**Aim of the exercise**
Read through the records. Copy each line that has the word "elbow".

Records from a data collection:
::::::::::
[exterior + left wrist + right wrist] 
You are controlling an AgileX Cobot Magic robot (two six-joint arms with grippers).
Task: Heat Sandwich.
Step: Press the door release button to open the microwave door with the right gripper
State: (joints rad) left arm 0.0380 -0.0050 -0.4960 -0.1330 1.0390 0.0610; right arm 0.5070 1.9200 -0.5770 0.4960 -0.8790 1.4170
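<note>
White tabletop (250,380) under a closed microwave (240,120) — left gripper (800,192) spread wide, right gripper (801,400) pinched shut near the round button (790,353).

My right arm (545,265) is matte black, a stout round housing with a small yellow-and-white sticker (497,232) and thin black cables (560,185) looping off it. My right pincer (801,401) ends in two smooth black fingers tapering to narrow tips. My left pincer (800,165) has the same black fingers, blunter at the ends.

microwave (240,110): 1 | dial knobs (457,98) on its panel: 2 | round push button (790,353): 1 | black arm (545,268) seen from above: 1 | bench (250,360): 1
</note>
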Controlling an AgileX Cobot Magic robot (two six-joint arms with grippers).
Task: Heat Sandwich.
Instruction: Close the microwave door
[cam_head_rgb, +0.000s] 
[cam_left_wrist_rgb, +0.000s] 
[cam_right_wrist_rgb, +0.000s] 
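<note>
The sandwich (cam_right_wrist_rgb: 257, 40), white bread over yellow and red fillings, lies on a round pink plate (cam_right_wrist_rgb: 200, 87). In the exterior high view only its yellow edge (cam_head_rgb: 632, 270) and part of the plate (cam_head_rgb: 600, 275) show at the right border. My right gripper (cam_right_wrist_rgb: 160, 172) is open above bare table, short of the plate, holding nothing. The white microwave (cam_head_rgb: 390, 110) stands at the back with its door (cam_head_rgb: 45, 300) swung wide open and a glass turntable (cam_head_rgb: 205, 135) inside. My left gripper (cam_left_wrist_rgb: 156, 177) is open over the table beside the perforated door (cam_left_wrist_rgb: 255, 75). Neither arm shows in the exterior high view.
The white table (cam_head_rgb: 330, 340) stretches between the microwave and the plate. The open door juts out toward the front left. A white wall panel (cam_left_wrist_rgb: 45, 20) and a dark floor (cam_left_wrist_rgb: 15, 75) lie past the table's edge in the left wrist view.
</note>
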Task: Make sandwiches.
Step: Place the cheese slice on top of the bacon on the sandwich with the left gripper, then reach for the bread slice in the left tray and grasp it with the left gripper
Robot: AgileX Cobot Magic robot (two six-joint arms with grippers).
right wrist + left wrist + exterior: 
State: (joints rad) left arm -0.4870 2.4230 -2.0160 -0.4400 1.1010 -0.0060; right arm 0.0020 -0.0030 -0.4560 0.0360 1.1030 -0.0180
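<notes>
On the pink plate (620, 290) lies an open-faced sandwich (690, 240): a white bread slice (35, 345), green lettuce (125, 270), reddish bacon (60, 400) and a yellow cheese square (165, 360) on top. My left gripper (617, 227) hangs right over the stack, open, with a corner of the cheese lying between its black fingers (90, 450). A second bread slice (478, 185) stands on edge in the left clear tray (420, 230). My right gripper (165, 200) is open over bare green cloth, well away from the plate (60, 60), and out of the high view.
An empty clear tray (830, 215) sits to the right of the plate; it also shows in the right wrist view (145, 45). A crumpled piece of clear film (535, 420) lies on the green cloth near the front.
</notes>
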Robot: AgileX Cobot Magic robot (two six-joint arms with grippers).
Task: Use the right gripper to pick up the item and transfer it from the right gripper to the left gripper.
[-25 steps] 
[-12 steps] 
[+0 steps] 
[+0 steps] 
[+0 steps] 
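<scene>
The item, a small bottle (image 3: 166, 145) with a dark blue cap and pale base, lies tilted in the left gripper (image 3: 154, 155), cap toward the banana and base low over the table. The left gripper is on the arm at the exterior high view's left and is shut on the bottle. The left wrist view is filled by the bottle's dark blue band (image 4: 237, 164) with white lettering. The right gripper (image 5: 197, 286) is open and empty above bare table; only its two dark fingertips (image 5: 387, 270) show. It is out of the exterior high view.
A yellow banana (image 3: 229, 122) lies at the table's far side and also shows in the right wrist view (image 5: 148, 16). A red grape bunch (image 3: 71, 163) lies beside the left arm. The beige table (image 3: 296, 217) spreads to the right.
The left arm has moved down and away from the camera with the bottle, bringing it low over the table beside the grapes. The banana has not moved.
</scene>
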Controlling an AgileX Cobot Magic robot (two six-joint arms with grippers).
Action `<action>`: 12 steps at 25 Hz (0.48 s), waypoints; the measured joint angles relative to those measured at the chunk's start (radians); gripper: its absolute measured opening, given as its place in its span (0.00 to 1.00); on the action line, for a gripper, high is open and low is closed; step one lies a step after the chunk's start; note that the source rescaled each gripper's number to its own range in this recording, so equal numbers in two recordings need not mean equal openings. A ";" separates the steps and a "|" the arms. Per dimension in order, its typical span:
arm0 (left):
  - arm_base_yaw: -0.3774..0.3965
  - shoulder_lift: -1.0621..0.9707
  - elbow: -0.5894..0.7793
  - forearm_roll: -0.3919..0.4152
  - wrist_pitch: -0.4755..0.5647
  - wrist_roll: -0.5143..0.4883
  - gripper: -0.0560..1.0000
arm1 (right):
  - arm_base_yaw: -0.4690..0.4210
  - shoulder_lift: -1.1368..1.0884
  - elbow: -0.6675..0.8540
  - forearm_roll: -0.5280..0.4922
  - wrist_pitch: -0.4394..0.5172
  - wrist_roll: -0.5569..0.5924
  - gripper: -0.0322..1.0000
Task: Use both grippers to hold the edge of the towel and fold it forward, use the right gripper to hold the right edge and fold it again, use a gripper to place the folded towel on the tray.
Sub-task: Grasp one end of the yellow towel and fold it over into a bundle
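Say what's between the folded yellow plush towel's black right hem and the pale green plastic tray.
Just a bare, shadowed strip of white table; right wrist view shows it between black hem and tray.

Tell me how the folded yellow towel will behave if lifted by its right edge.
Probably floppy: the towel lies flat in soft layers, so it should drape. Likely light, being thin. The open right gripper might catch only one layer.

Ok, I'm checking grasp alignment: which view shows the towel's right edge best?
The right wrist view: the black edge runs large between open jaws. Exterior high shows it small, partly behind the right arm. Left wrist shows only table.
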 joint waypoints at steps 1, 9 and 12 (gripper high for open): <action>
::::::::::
**Solution to the problem**
  - elbow: -0.5894..0.7793
  - elbow: -0.6675..0.8540

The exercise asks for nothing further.